# Record excerpts:
______
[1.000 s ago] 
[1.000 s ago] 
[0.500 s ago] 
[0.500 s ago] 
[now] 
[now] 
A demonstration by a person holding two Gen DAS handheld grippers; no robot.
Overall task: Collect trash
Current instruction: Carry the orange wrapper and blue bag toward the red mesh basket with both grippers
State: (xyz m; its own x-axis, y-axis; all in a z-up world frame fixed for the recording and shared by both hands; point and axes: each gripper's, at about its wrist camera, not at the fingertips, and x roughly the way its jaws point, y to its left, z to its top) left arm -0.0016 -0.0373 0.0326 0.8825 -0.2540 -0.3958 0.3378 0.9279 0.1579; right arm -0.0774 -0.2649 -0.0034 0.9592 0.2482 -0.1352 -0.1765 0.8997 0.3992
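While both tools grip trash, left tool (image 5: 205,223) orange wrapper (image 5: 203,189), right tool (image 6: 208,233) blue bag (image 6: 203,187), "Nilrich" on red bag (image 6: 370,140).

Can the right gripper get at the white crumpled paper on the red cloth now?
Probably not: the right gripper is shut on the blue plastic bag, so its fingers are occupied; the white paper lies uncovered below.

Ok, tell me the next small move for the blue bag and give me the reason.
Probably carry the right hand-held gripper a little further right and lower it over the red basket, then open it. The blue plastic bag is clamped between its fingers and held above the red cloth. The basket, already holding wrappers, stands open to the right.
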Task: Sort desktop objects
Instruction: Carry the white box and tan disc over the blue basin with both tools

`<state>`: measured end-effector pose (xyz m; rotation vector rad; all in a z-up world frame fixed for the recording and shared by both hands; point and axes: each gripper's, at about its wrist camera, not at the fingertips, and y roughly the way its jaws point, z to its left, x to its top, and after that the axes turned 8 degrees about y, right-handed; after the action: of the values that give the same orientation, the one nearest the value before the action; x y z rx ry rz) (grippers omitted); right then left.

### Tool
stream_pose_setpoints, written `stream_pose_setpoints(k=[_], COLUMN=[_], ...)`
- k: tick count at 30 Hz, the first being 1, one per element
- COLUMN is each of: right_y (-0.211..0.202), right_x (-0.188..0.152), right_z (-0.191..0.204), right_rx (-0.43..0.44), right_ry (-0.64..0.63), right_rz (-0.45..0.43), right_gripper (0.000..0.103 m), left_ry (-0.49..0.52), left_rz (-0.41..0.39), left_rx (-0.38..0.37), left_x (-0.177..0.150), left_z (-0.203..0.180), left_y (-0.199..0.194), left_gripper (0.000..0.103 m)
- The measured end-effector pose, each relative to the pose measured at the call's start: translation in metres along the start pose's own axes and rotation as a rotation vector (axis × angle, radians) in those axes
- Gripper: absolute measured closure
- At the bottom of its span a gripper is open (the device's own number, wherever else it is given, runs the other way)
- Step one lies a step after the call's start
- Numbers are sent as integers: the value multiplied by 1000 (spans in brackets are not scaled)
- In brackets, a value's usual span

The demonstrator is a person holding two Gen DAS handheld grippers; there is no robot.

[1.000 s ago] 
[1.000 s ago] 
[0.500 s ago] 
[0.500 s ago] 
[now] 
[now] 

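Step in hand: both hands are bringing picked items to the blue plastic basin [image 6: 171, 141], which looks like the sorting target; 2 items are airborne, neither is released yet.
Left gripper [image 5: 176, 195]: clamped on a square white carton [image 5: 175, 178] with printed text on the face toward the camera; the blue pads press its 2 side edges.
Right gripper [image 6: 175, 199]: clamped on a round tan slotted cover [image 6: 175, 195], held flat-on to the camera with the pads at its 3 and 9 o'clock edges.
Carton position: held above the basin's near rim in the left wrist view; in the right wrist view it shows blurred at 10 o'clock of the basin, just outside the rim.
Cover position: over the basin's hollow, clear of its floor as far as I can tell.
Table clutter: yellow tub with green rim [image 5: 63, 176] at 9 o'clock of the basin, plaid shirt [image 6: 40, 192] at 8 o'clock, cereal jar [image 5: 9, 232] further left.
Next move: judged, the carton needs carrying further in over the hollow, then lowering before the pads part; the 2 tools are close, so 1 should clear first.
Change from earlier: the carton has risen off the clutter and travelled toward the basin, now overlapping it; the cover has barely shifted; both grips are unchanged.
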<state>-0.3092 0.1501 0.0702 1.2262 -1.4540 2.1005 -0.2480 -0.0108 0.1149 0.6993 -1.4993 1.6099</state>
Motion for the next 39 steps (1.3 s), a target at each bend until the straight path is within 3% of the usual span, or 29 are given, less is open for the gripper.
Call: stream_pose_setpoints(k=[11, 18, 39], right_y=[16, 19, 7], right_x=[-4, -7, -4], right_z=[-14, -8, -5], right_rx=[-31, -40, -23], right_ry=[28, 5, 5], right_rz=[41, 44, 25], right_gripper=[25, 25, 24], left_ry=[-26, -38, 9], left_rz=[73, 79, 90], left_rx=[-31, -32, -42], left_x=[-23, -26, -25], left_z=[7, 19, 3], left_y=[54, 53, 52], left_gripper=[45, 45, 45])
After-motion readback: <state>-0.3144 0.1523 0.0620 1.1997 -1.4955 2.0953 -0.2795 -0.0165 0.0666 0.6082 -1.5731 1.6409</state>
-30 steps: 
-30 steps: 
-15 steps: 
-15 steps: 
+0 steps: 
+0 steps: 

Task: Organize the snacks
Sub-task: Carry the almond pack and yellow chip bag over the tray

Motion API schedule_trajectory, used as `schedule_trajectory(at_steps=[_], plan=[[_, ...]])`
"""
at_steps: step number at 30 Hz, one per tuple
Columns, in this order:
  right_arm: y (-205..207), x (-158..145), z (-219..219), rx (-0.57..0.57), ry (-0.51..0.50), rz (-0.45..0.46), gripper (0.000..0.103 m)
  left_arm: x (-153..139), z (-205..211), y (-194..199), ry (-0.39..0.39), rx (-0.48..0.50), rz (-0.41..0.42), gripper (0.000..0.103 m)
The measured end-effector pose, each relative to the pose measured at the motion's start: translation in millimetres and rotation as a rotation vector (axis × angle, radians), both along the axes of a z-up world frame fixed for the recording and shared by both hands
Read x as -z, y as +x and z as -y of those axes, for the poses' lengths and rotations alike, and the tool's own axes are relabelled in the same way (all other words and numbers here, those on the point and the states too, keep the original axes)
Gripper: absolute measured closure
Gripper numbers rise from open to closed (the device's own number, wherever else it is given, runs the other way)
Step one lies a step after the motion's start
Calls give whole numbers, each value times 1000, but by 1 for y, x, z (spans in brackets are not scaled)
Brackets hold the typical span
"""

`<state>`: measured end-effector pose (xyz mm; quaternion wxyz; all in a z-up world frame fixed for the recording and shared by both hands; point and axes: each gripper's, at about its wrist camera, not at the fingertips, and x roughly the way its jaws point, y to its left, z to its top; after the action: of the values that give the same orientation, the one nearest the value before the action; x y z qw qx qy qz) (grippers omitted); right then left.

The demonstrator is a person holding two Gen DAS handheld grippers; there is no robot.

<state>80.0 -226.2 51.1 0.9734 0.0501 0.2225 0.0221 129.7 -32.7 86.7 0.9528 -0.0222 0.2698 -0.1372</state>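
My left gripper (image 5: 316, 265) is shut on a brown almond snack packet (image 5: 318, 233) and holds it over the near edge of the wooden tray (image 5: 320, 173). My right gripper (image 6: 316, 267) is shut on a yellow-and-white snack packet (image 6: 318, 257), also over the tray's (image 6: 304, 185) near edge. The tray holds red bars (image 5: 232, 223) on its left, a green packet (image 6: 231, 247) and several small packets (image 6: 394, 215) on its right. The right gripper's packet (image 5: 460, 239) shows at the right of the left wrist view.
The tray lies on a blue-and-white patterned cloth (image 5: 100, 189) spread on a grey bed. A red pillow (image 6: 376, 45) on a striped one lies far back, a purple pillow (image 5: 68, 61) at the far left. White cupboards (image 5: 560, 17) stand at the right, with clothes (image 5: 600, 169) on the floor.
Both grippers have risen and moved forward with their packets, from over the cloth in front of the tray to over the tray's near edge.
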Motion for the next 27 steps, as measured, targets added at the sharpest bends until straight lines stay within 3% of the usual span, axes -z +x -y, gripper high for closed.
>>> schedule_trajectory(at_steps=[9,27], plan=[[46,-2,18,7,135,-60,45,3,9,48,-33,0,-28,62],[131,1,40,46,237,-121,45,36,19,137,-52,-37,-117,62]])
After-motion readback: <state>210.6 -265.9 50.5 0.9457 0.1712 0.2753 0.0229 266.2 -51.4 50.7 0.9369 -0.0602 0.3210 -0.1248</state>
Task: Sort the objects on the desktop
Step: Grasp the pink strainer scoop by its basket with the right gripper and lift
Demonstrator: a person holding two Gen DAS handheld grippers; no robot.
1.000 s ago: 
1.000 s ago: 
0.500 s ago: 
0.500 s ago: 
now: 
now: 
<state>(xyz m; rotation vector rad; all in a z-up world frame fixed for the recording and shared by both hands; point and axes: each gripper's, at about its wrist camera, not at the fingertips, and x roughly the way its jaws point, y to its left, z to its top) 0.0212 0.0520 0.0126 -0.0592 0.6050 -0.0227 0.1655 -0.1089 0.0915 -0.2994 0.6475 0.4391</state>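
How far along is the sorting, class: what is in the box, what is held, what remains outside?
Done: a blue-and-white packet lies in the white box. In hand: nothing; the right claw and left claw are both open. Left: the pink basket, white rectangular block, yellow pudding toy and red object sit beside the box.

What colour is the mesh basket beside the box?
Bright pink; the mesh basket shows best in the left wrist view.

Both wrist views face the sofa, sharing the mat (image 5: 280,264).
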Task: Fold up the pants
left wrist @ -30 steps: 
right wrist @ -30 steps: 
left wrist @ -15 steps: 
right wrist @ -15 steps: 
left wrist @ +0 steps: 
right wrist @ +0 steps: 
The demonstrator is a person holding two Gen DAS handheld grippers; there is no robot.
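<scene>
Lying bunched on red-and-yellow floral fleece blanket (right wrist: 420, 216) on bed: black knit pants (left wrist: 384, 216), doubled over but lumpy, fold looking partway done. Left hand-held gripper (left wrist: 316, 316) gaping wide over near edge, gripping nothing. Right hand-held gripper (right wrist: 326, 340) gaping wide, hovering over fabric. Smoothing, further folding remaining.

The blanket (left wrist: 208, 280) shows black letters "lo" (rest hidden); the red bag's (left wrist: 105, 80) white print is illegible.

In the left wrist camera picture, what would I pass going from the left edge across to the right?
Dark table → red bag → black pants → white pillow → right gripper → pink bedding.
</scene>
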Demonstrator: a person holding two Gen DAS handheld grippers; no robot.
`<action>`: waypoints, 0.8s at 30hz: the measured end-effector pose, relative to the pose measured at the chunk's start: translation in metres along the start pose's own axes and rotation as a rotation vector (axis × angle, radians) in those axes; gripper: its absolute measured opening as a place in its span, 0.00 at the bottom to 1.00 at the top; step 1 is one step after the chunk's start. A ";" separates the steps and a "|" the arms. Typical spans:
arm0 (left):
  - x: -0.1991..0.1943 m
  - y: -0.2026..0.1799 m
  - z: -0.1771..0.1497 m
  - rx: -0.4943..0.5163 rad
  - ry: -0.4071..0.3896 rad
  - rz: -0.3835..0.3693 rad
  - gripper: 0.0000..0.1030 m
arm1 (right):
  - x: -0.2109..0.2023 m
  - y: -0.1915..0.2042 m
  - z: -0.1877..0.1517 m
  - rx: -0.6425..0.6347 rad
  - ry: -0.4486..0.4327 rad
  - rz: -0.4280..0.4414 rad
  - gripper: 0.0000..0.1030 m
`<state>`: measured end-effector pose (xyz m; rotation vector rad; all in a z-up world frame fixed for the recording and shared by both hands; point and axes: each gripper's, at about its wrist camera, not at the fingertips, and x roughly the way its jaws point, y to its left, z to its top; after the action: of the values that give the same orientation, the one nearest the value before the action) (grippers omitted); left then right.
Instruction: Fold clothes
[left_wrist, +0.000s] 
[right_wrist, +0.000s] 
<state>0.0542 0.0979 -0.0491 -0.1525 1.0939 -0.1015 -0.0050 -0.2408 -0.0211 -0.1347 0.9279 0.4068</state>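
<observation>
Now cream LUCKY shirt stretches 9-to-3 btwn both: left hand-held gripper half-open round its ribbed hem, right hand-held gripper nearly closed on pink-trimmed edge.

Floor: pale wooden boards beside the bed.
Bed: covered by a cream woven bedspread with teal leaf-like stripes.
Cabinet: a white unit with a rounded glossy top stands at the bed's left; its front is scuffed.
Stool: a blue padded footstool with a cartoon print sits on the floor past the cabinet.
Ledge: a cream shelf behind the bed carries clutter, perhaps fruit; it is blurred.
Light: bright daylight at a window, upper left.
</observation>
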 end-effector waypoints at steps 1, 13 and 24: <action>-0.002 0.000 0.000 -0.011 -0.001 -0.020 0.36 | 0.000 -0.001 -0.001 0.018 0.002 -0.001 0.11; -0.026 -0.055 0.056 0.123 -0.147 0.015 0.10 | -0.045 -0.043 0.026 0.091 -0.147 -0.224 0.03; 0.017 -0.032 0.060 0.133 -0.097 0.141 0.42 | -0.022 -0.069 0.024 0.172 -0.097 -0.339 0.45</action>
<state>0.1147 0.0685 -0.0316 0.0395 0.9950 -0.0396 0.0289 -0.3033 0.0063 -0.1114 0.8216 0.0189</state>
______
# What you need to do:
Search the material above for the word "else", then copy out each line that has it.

# Your response:
- At the bottom of its span a gripper is open (the device's own number, wherever else it is given, runs the other way)
Gripper numbers rise from open to closed (the device's own number, wherever else it is given, runs the other way)

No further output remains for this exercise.